*ABOUT THIS EXERCISE*: Exactly and only the lines from the first entry through the line with "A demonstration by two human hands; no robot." should be copied, both ends included, with no pictures.

*DATASET*:

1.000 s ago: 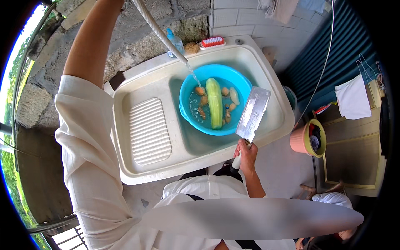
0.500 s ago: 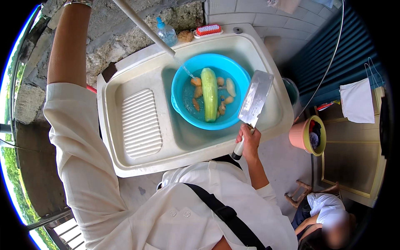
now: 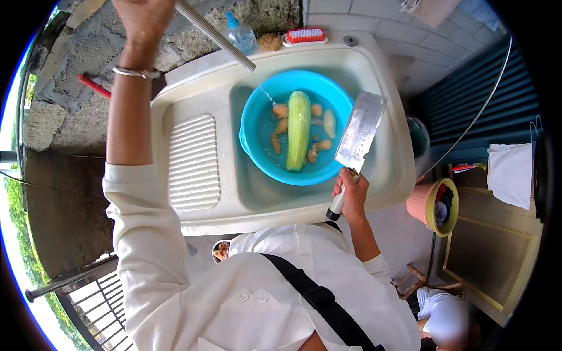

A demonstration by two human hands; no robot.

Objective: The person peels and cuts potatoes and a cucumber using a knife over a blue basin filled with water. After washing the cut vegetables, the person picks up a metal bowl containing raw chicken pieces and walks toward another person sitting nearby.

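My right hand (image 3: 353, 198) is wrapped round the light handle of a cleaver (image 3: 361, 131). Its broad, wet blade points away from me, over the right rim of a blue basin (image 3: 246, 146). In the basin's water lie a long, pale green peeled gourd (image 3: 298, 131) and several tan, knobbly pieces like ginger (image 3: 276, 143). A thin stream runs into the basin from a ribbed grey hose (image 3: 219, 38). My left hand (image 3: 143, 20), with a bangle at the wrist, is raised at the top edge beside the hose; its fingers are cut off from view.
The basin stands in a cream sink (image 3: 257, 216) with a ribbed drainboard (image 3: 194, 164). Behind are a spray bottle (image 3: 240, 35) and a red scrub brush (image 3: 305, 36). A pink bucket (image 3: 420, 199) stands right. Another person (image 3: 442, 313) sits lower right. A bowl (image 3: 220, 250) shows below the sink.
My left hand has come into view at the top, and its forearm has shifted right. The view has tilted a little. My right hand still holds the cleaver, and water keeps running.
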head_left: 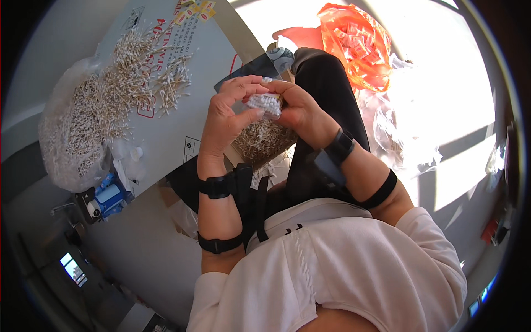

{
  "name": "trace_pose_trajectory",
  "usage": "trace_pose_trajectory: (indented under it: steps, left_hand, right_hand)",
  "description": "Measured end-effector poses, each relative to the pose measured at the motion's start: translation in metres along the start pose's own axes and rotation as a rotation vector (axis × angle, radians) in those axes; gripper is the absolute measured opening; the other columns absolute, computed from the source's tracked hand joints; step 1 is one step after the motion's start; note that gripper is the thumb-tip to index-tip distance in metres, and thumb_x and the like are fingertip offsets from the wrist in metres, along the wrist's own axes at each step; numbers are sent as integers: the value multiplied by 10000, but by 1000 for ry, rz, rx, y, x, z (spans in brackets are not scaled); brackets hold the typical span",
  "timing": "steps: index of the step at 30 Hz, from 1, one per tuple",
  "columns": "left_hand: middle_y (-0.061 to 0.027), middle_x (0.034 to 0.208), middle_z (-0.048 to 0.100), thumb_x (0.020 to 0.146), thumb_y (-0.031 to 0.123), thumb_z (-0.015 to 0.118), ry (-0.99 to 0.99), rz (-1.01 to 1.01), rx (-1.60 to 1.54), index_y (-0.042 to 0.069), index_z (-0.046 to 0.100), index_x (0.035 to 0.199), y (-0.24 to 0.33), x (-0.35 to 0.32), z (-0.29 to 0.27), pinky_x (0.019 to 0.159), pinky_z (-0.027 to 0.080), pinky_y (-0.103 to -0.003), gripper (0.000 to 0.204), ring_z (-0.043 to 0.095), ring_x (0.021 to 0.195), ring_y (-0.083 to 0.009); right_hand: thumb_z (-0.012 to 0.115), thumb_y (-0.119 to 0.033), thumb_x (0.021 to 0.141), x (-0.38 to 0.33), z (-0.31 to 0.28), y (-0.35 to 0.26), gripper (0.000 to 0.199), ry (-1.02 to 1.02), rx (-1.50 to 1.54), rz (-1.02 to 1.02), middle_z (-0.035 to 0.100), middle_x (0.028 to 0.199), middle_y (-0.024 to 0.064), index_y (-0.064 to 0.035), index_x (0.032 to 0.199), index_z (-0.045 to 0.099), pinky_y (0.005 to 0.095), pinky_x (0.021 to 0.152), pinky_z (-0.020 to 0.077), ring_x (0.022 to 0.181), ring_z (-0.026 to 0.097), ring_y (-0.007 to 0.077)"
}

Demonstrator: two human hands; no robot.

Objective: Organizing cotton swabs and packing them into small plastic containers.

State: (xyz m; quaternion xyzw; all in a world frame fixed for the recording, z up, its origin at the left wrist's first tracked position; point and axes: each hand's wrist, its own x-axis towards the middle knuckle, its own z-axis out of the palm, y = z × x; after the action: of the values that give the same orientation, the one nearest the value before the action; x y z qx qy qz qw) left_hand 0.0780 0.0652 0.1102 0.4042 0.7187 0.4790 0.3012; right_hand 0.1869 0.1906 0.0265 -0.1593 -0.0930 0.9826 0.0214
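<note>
Both hands up close: left hand [229, 108] and right hand [301, 108] each pinching a small clear packet of cotton swabs [264, 103] between them; loose swabs [138, 72] heaped on cardboard sheet [166, 133]; orange bag [357, 44] behind.

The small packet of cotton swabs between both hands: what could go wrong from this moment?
1. The small packet of cotton swabs is pinched only by fingertips of the left hand and right hand; it may slip and spill.
2. The loose swabs on the lap lie directly below; dropped ones would mix in.
3. The heap of swabs reaches toward the edge of the flat cardboard and some may roll off.
</note>
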Motion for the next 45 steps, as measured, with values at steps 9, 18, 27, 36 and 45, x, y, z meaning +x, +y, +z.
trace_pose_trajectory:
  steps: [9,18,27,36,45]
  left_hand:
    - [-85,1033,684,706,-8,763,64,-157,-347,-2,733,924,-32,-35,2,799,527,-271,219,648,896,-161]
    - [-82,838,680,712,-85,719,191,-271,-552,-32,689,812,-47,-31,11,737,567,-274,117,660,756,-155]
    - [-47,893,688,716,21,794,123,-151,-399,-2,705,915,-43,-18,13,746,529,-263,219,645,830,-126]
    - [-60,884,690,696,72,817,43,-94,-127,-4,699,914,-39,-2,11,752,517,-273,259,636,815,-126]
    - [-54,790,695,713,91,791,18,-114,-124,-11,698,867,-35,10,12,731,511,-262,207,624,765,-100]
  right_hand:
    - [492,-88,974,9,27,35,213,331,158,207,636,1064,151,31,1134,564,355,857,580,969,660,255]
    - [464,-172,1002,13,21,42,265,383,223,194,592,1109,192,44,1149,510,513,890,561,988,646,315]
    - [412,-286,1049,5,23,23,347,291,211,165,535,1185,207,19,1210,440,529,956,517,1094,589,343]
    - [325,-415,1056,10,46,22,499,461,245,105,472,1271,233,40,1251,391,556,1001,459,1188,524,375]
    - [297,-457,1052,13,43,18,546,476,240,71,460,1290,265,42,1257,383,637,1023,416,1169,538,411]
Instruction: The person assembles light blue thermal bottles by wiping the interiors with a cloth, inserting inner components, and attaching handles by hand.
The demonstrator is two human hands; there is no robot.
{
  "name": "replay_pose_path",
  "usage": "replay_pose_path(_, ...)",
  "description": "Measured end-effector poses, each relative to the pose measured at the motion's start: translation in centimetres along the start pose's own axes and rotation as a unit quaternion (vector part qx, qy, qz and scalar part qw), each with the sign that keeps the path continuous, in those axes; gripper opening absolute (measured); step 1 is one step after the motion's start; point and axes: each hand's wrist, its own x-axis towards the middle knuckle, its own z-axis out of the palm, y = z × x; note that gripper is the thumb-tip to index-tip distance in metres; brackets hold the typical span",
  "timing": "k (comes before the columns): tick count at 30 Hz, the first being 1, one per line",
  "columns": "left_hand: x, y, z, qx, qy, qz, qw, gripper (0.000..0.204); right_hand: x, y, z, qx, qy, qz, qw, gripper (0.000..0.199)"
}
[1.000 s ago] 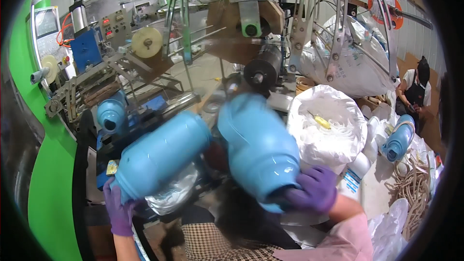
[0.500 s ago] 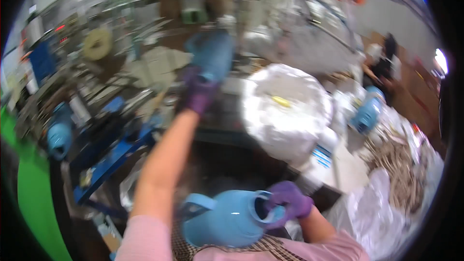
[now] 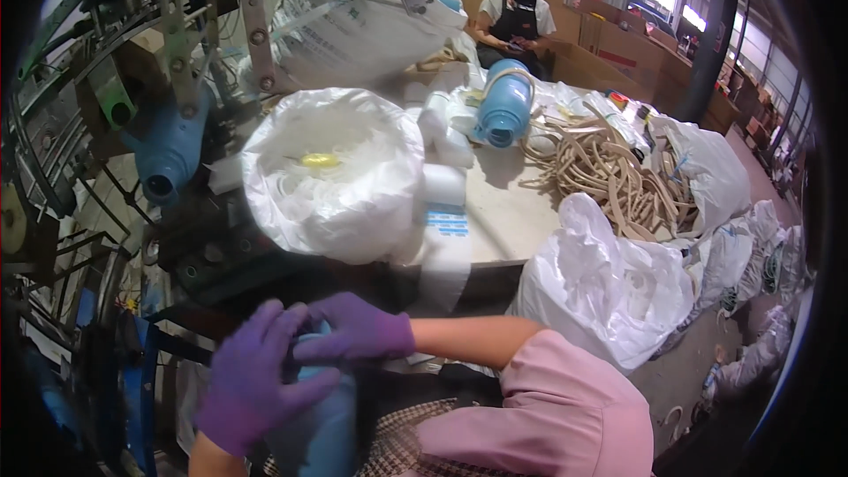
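Both purple-gloved hands, left hand point(image 3: 252, 380) and right hand point(image 3: 358, 331), clamp fingers over the blue jug point(image 3: 318, 424) top, jug directly under the fingers at lap; slick gloves risk slipping off it.

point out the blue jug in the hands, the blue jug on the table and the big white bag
blue jug in the hands point(image 3: 320, 428), head view, on its body
blue jug on the table point(image 3: 505, 110), head view, on its side
big white bag point(image 3: 340, 203), head view, on its front wall

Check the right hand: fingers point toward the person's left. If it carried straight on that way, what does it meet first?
Most likely the left hand. The right hand lies across the top of the blue bottle with its fingertips about touching the left hand's fingers, which wrap the same bottle. Depth between them is unclear.
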Motion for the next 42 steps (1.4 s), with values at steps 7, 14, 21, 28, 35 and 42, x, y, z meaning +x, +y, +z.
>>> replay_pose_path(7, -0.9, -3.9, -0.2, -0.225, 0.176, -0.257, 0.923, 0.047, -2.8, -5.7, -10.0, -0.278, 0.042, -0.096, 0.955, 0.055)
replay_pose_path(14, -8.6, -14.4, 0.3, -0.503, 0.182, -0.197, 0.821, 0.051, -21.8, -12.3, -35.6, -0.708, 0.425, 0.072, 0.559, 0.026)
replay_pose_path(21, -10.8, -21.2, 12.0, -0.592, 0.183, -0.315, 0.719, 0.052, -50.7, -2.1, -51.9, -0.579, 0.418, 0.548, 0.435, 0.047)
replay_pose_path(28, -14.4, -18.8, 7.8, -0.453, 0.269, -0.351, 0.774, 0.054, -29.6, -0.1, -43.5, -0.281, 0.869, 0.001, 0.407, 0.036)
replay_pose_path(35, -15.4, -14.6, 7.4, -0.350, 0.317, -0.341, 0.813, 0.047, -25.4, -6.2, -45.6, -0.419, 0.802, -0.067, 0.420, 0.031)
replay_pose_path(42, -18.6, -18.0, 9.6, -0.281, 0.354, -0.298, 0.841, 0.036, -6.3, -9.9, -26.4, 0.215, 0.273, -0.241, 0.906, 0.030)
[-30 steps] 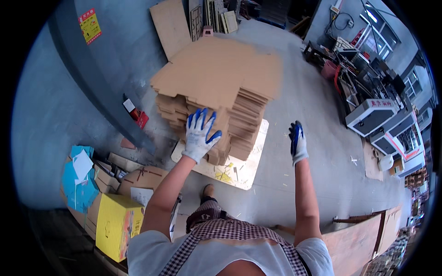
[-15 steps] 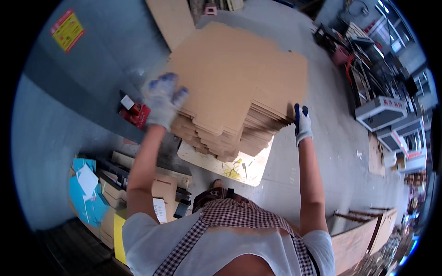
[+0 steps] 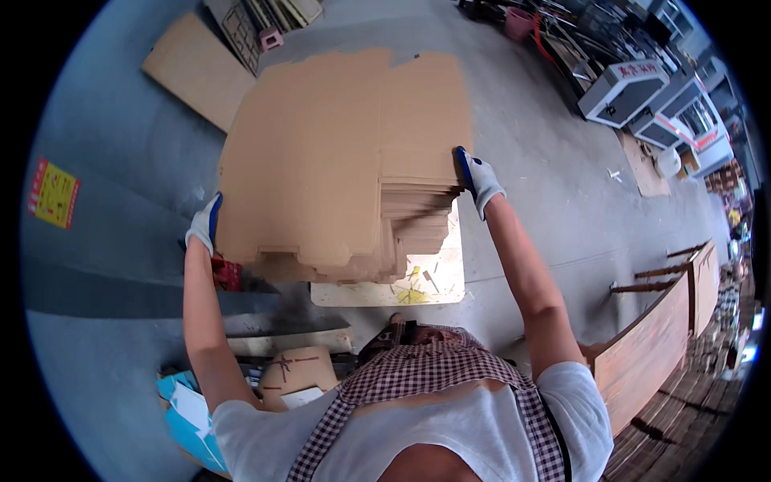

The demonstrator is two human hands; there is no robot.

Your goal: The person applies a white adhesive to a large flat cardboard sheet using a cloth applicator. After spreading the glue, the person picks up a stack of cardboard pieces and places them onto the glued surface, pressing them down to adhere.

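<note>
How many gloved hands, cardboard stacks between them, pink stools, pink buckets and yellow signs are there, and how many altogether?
Gloved hands: 2, left hand and right hand
Cardboard stack between them: 1
Pink stool: 1
Pink bucket: 1
Yellow sign: 1
Total: 6

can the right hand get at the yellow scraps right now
Probably yes: the yellow scraps lie uncovered on the near end of the pale board, though the right hand, at the right edge of the cardboard stack, would likely have to stretch down.
</note>
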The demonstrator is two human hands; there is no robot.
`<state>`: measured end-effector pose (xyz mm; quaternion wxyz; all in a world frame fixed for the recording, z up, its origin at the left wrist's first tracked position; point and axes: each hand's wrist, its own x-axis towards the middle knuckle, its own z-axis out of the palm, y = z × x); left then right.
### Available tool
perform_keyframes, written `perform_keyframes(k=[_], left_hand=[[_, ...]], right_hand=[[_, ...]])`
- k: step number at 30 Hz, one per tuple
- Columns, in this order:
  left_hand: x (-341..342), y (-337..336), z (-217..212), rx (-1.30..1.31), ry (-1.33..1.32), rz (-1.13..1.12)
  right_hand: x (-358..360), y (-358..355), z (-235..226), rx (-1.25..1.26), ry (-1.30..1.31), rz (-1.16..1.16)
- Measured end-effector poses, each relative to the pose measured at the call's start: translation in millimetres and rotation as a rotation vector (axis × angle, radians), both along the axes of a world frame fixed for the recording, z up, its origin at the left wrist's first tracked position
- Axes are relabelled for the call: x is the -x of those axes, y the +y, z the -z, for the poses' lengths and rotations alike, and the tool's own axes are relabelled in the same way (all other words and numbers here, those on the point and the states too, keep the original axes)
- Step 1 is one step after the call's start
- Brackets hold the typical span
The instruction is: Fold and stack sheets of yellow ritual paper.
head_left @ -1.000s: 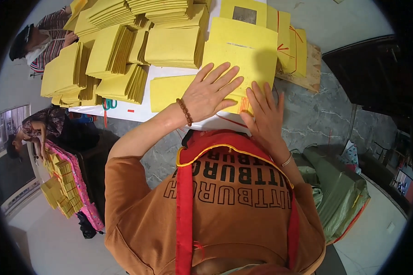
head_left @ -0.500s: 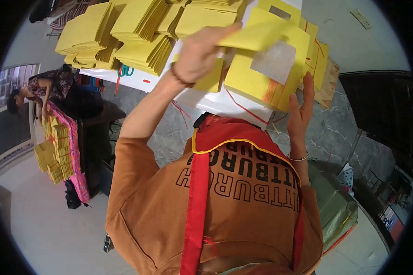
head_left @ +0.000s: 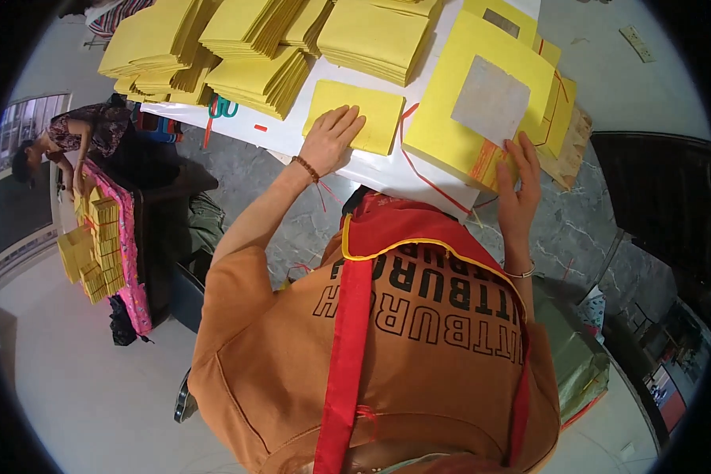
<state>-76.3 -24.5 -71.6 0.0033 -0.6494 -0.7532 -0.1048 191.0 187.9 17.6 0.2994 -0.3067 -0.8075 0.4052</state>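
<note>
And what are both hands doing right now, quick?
Left hand: open, resting on the small yellow paper.
Right hand: open, at the edge of the big yellow stack.

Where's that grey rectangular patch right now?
In the head view, the grey rectangular patch is right of centre, on top of the thick yellow paper stack, just above the fingertips of the person's right hand.

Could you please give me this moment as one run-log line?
left hand: fingers on small yellow packet; right hand: at near-right corner of yellow stack; grey patch: on stack's top
</note>
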Motion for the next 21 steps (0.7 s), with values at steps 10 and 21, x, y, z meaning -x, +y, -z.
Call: perform_keyframes(k=[10,21], left_hand=[[-2.0,0.7,-13.9,0.131,-0.122,0.087],[-49.2,95.6,-145.6,-0.349,-0.243,0.375]], right_hand=[[-4.4,5.4,-7.3,-0.194,-0.06,0.028],[2.3,16.0,-2.5,0.033,0.087,0.003]])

*TASK SOLUTION*:
1.000 s ago: 
0.500 s ago: 
now: 

A demonstration by two human hands; no robot.

Work on this exercise is now finished.